◆ WORK ITEM ◆
When the line containing "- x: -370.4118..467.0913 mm" is found in the data below, copy it and each line after it through the line containing "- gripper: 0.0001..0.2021", exactly and with no others.

####################

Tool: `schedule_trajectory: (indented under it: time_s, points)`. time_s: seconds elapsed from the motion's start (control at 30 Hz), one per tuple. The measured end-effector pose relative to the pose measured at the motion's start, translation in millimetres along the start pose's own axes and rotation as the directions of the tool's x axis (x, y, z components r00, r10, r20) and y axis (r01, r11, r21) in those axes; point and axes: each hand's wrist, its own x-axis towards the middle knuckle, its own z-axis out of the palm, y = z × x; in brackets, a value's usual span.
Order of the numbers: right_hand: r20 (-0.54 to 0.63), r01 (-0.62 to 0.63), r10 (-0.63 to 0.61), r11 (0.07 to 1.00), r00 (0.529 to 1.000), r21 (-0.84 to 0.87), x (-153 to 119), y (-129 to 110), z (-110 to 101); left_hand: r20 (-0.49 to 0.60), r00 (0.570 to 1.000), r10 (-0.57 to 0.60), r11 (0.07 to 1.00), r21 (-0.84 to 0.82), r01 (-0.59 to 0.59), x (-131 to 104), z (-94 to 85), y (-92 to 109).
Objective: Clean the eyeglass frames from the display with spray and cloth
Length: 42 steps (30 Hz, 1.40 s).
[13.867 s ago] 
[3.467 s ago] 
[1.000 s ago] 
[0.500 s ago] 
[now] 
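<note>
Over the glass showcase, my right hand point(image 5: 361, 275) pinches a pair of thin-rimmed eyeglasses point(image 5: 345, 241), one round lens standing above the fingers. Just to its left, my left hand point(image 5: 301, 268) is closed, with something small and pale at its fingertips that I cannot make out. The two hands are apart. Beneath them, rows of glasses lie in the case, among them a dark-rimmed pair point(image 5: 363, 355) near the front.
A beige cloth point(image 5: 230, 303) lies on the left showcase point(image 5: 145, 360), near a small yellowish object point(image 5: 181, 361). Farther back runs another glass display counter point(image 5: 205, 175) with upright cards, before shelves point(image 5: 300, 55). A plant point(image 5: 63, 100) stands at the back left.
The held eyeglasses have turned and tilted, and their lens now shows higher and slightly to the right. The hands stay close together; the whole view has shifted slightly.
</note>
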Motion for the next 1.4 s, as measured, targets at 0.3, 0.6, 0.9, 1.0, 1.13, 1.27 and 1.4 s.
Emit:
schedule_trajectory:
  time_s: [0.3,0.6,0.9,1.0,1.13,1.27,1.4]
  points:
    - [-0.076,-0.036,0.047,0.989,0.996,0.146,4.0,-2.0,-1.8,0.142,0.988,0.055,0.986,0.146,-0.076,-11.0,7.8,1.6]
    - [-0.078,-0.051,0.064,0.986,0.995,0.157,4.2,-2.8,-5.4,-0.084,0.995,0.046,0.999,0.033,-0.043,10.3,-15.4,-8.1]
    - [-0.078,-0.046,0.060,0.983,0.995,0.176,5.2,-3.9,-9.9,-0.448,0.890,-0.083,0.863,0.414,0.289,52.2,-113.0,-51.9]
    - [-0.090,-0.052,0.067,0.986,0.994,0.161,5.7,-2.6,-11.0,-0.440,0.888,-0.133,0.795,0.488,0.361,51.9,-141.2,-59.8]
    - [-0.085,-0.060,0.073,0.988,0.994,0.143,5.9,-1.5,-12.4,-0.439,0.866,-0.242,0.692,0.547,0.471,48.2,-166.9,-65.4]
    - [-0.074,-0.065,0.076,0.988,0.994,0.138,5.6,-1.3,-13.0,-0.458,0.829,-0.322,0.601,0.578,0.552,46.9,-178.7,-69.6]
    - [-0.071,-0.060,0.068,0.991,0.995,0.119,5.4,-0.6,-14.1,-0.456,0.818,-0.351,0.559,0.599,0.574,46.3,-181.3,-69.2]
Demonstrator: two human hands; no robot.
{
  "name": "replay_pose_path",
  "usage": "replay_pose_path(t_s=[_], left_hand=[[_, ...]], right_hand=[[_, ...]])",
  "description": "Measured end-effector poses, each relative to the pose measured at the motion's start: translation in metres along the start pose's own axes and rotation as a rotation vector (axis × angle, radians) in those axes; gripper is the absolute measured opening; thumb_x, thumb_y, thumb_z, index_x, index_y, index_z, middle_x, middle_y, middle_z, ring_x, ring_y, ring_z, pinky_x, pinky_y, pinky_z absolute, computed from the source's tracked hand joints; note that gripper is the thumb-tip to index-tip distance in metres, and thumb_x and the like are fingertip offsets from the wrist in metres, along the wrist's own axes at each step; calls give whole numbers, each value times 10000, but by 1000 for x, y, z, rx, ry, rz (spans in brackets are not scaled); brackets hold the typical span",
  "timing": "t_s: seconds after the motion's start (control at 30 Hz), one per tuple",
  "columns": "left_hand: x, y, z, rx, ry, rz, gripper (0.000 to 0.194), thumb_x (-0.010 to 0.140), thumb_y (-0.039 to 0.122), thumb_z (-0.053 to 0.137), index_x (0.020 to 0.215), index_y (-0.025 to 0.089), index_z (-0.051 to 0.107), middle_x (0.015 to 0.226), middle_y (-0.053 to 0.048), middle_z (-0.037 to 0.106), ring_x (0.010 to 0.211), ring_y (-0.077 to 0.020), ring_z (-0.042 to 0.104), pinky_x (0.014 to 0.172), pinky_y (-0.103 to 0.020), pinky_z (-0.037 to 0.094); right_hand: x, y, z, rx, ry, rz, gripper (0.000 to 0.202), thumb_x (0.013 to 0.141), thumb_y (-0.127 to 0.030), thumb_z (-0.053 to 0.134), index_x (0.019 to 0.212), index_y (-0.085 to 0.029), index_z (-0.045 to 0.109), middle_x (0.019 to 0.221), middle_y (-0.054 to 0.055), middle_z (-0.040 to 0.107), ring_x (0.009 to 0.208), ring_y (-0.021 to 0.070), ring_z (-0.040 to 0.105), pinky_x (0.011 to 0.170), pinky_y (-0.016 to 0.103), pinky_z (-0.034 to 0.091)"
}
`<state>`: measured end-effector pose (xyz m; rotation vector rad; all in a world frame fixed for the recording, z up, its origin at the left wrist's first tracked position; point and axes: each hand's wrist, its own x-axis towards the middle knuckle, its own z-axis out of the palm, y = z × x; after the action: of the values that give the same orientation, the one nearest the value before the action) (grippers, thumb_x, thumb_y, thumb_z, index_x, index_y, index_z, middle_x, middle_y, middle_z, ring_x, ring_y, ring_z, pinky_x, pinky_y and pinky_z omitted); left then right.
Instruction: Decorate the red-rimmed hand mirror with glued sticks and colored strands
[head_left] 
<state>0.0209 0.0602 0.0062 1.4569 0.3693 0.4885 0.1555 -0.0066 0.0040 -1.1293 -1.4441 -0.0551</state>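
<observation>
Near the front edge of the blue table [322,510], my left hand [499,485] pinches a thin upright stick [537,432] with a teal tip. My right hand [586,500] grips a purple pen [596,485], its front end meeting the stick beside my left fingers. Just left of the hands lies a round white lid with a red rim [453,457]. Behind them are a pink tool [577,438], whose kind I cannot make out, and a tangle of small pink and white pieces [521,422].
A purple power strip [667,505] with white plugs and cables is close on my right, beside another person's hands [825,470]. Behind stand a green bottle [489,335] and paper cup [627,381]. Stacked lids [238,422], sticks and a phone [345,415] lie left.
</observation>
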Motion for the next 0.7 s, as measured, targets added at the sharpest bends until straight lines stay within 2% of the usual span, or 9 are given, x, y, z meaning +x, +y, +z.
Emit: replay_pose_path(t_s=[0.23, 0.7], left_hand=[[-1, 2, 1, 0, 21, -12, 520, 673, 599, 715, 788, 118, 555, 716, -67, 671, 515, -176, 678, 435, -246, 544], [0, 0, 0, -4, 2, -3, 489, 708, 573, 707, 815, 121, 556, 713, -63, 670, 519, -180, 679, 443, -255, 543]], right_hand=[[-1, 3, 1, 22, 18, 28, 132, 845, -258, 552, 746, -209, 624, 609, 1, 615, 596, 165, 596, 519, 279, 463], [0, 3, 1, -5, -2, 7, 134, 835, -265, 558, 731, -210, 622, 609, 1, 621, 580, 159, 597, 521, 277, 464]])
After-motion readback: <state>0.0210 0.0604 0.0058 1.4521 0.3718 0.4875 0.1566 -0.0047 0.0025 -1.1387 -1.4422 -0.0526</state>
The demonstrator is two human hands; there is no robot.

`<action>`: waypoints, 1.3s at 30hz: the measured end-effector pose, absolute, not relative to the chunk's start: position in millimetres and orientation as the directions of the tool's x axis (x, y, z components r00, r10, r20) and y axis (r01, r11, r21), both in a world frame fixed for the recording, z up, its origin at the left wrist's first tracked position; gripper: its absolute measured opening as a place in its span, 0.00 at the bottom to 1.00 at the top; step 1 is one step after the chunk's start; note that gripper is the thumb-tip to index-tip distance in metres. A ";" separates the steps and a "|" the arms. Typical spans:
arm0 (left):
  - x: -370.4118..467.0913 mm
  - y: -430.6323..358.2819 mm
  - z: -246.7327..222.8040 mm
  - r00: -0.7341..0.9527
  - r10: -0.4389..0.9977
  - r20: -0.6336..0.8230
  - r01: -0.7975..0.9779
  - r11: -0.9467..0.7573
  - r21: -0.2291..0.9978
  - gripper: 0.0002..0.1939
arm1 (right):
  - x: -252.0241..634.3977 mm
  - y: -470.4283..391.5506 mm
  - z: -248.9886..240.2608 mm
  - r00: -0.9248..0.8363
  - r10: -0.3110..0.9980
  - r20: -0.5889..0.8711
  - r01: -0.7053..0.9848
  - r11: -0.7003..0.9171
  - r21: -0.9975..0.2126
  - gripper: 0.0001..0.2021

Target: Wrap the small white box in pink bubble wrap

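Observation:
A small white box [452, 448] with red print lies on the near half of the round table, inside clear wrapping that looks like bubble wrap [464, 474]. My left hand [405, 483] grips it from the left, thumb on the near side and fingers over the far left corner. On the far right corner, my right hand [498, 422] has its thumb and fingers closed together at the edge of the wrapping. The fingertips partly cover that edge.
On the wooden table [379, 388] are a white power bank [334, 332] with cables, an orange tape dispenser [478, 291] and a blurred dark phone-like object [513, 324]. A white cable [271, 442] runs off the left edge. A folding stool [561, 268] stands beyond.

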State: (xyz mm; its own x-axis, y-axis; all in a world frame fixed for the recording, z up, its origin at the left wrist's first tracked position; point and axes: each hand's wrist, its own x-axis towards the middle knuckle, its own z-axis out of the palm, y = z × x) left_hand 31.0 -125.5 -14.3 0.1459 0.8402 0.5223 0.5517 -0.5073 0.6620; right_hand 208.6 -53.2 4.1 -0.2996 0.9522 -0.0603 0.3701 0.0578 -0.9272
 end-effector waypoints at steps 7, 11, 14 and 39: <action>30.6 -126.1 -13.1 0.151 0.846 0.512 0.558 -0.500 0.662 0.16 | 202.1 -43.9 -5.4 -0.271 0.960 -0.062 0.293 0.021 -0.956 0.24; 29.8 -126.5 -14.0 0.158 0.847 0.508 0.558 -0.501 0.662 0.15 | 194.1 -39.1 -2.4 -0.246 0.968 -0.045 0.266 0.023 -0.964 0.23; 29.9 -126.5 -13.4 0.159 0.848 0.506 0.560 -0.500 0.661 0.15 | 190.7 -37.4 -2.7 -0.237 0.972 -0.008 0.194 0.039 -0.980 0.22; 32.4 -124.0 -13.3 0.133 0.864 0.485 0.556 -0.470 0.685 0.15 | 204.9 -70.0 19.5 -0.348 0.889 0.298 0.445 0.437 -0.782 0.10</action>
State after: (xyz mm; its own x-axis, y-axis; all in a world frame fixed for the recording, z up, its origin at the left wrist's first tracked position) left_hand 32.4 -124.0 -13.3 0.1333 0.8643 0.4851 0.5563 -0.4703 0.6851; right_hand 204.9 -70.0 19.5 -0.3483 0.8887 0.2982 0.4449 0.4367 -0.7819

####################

◆ EXERCISE RESULT ◆
  - x: -370.4118..467.0913 mm
  - y: -430.6323..358.2819 mm
  - z: -246.7327..222.8040 mm
  - r00: -0.7341..0.9527
  - r10: -0.4389..0.9977
  - r20: -0.6336..0.8230
  - r01: -0.7975..0.9779
  - r11: -0.9467..0.7573
  - r21: -0.2291..0.9978
  - gripper: 0.0002..0.1939
arm1 (right):
  - x: -252.0241..634.3977 mm
  - y: -470.4283..391.5506 mm
  - z: -248.9886..240.2608 mm
  - r00: -0.9248..0.8363
  - r10: -0.3110..0.9980
  - r20: -0.5889..0.8711
  - r01: -0.7053..0.9848
  - r11: -0.7003..0.9171
  - r21: -0.9975..0.2126
  - gripper: 0.0001..0.2021

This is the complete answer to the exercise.